> _Assignment_
Repeat only the stretch of lines below that runs from the line with "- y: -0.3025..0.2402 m" through the line with "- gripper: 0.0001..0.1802", unaltered.

> _Collected data_
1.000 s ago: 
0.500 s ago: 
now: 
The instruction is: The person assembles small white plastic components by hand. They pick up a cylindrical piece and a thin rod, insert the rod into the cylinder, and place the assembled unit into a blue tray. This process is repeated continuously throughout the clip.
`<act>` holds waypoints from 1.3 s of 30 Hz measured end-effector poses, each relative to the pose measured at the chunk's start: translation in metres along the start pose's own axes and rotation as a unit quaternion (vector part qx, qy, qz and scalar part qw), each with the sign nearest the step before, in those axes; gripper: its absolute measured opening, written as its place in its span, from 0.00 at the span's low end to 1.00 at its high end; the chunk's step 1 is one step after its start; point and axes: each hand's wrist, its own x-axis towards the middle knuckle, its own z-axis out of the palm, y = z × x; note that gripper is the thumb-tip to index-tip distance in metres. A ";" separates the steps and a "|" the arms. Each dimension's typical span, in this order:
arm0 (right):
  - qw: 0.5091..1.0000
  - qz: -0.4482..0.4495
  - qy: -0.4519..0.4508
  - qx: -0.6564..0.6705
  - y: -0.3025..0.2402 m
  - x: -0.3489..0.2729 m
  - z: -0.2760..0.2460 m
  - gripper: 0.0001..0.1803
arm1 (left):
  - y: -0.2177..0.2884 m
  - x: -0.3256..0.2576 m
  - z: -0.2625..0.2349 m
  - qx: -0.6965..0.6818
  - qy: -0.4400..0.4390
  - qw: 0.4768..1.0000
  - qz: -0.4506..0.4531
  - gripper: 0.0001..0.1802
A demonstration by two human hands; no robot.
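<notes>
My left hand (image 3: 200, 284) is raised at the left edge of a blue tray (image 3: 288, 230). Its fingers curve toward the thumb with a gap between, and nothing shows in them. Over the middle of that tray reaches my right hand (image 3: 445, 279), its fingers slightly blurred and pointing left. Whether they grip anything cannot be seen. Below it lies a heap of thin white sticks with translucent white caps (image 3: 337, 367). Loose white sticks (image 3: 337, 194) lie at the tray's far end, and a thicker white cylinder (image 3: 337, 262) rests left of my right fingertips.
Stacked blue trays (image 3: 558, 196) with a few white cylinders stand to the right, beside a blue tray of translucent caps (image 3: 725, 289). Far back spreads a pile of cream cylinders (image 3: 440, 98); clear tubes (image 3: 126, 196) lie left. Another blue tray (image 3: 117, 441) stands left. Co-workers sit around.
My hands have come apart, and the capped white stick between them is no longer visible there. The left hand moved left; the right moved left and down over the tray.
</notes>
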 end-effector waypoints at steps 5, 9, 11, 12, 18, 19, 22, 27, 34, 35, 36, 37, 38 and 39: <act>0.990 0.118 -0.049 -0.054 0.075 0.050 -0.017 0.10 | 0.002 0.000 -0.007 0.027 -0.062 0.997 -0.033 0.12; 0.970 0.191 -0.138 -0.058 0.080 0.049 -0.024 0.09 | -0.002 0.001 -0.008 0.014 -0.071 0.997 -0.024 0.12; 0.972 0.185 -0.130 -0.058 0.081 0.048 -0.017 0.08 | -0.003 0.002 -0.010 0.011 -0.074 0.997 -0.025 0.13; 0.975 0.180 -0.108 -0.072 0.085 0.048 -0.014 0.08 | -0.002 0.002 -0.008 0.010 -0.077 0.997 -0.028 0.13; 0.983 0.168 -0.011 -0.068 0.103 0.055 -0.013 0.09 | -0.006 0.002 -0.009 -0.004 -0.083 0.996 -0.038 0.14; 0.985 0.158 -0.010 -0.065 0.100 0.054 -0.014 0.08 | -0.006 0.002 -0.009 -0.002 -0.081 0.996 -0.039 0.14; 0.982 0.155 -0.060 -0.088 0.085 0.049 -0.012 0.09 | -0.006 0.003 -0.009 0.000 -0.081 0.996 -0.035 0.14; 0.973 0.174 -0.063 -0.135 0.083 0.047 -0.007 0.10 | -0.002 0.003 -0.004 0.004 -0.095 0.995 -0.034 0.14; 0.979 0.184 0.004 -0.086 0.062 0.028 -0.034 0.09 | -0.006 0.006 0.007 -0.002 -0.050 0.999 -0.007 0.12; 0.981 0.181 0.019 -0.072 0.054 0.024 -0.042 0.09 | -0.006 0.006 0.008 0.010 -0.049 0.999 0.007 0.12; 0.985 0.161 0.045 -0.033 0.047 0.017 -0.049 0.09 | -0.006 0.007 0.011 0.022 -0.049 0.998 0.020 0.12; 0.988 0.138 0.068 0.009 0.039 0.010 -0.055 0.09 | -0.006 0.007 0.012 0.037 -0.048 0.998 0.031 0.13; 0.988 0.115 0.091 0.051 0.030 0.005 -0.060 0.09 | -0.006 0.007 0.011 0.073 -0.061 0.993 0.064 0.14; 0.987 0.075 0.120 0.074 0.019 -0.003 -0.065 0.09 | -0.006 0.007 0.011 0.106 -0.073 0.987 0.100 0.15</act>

> _Solved problem_
  - y: -0.3025..0.2402 m
  - x: -0.3489..0.2729 m
  - z: -0.2760..0.2460 m
  - gripper: 0.0001..0.1803
arm1 (left):
  - y: -0.2177..0.2884 m
  - x: -0.3256..0.2576 m
  - z: -0.2625..0.2349 m
  - qx: -0.6965..0.6818
  - qy: -0.4400..0.4390
  - qw: 0.4768..1.0000
  - qz: -0.4506..0.4531
  - gripper: 0.0001..0.1802

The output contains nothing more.